- Of Counsel
Supreme Court Unanimously Rejects DOJ Overreach: McDonnell v. United States
This week a unanimous Supreme Court overturned former Virginia Governor Bob McDonnell’s conviction for public corruption, ruling that the interpretation of the term “official act” advocated by the government and used in jury instructions was overly broad.
In 2014, Governor McDonnell and his wife Maureen were both indicted on bribery charges based on allegations that they accepted over $175,000 in gifts and loans from a constituent businessman trying to secure government support for his dietary supplement business. To succeed, the government had to show that the former governor and his wife committed (or agreed to commit) an “official act” in exchange for the gifts and loans. At trial, the government argued, and the District Court agreed, that the term “official act” was broad enough to include arranging meetings and hosting events for a donor. Using the government’s preferred interpretation, the McDonnells were convicted. The Fourth Circuit affirmed Governor McDonnell’s conviction last year, and the Supreme Court granted cert.
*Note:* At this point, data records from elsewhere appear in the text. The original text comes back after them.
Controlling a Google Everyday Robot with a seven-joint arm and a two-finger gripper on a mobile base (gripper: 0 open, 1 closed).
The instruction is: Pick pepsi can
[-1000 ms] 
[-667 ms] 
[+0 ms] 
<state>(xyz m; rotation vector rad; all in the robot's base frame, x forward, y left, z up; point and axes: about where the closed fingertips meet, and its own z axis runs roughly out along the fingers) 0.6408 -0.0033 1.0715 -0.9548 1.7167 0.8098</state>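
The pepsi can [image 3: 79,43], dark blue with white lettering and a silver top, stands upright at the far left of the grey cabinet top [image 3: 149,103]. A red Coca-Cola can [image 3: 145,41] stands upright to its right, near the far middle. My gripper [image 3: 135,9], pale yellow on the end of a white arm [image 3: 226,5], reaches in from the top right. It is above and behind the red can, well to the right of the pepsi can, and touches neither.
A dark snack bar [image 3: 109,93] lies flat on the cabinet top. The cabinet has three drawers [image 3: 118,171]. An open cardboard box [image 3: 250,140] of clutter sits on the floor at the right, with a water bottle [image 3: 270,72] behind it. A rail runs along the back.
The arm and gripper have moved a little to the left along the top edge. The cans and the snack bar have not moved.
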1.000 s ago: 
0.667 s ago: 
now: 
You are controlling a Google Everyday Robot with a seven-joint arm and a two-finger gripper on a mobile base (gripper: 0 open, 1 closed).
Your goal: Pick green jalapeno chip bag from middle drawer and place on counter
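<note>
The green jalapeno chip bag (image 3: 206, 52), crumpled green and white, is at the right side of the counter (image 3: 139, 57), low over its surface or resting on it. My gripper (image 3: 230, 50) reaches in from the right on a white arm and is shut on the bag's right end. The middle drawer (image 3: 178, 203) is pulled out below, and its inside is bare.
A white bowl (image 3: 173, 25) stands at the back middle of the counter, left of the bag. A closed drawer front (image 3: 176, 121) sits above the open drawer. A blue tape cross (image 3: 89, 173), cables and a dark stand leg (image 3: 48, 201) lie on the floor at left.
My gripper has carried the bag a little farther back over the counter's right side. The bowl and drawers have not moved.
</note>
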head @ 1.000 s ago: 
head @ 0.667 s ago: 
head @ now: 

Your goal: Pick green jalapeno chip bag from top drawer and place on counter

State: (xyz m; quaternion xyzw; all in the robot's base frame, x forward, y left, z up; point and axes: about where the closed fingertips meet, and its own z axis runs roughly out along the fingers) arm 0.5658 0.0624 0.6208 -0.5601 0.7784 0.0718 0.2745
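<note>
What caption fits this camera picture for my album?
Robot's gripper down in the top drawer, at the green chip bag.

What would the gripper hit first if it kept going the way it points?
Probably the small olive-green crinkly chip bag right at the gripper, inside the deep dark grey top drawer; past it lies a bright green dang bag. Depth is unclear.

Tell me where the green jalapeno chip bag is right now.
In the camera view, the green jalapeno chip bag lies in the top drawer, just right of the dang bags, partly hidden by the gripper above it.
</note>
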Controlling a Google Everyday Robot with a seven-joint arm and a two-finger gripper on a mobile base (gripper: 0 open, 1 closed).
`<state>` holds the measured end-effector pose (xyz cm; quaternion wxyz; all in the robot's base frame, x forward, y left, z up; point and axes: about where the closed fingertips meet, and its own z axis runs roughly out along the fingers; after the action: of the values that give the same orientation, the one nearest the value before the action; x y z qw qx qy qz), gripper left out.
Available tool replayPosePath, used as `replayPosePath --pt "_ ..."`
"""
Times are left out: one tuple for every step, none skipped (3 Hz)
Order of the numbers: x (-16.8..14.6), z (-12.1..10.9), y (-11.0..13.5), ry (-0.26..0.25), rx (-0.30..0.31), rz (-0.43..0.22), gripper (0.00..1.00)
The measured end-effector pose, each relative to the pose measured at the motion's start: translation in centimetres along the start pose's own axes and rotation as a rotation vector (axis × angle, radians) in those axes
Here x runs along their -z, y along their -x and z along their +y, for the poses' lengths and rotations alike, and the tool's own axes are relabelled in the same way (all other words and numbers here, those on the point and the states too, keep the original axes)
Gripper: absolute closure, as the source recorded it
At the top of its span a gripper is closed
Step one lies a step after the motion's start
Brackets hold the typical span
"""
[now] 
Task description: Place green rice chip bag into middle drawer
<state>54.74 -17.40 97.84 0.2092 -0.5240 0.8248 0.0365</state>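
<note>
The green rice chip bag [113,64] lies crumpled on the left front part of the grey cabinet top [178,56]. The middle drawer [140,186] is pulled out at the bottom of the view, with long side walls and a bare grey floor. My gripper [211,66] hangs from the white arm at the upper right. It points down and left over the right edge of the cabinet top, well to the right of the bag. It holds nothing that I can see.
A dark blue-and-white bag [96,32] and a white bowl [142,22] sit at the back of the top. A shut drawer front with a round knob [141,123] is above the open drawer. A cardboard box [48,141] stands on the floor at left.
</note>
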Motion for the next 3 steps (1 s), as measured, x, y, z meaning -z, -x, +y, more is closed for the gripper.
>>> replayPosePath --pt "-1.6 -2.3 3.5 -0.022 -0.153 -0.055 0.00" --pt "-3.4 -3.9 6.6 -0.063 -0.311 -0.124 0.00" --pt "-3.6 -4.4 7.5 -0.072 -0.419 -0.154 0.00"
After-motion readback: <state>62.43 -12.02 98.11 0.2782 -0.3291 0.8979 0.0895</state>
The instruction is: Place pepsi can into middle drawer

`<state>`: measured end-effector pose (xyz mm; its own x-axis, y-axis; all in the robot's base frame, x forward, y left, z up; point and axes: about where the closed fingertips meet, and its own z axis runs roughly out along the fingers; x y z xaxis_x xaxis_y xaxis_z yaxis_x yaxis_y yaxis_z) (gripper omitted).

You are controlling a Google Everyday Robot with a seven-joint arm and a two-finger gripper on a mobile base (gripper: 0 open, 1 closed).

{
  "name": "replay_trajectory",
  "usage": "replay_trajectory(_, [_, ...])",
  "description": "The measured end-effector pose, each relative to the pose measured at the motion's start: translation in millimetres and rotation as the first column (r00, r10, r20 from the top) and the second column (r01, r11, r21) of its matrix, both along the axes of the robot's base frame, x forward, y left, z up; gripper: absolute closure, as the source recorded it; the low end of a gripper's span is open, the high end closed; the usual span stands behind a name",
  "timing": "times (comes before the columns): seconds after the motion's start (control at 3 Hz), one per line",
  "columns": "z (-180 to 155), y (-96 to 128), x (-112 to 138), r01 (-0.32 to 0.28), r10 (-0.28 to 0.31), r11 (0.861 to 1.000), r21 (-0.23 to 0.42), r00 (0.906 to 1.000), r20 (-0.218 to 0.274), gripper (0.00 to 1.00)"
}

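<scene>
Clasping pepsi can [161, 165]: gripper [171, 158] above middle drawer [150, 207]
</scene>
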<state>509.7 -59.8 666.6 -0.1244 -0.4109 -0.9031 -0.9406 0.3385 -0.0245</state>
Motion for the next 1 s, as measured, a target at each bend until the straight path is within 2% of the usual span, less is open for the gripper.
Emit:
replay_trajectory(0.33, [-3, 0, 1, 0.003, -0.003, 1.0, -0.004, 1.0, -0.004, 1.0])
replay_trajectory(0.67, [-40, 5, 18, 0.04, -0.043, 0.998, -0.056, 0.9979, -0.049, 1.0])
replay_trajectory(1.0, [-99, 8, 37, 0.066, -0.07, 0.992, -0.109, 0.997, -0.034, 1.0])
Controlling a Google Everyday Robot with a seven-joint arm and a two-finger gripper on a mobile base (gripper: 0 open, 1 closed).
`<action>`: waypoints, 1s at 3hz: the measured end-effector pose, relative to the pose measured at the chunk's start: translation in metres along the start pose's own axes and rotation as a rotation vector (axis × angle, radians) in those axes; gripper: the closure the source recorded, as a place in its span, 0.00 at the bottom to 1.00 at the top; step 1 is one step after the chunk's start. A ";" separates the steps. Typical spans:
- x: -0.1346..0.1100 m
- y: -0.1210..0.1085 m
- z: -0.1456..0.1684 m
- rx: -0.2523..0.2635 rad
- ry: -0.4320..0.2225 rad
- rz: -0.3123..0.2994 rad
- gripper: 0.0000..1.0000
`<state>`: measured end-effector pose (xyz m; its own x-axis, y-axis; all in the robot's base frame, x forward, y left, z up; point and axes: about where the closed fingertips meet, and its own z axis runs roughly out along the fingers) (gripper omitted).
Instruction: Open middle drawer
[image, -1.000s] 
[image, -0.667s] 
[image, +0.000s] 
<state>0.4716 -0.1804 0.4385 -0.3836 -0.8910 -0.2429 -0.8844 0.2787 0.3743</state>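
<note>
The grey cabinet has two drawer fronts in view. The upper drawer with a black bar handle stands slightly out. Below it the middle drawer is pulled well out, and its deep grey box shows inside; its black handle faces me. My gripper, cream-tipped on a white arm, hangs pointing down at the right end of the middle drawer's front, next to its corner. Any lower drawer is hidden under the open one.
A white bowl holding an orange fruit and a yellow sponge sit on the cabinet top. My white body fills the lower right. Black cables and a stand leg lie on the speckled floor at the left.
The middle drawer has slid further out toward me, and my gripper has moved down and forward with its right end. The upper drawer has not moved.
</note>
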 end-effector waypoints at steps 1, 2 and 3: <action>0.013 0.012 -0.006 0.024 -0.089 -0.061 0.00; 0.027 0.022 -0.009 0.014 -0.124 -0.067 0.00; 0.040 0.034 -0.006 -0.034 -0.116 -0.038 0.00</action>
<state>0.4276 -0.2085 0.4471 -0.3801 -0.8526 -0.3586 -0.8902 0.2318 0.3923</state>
In rejecting the government’s broad interpretation of “official act,” the Court embraced a more “bounded interpretation” of the term encompassing only “a decision or action on a question, matter, cause, suit, proceeding or controversy” involving a formal exercise of governmental power that is similar in nature to a lawsuit before a court, a determination before an agency, or a hearing before a committee. An official act is “something specific and focused that is ‘pending’ or ‘may be brought before a public official.” The definition of “official act,” the Court ruled, does not include an official’s setting up meetings, calling other officials, or hosting an event, “without more” – even if that “more” is limited to exerting pressure on another official to perform an “official act.”
The Court recognized that elected officials regularly undertake many activities that do not fall under the definition of an official act, and the government’s preferred interpretation of the term would raise substantial constitutional concerns. For example, the Court observed that “conscientious public officials arrange meetings for constituents, contact other officials on their behalf, and include [constituents] in events all the time . . . [r]epresentative government assumes that public officials will hear from their constituents and act appropriately on their concerns.” With that in mind, the Court reasoned that, if accepted, the government’s expansive reading of the statute could potentially criminalize such routine, and often necessary, acts and could “cast a pall of potential prosecution over these relationships.” As such, mere constituent relations activity will not support bribery charges under the current federal statute.
Even though this decision seems to raise the bar for prosecution related to interactions with public officials, it clearly does not give public officials carte blanche to accept gifts from constituents and others seeking assistance. Indeed, the Court left open the possibility that Governor McDonnell may have committed crimes: the Court remanded the case to the Fourth Circuit Court of Appeals to determine if there is sufficient evidence based on which a jury could convict Governor McDonnell under the now bounded definition of “official act.” Further, federal, state, and local ethics regimes continue to restrict acceptance of gifts by public officials, even where such acceptance is not linked to any specific official act. To that end, all potential gift donors must continue to exercise the utmost caution when giving gifts and seeking favors.
It remains to be seen whether the government will retry the McDonnell case, and what effect, if any, this decision will have on the pending prosecutions of other politicians. What is clear is that this decision sends a strong message to prosecutors: respect the boundaries of criminal statutes.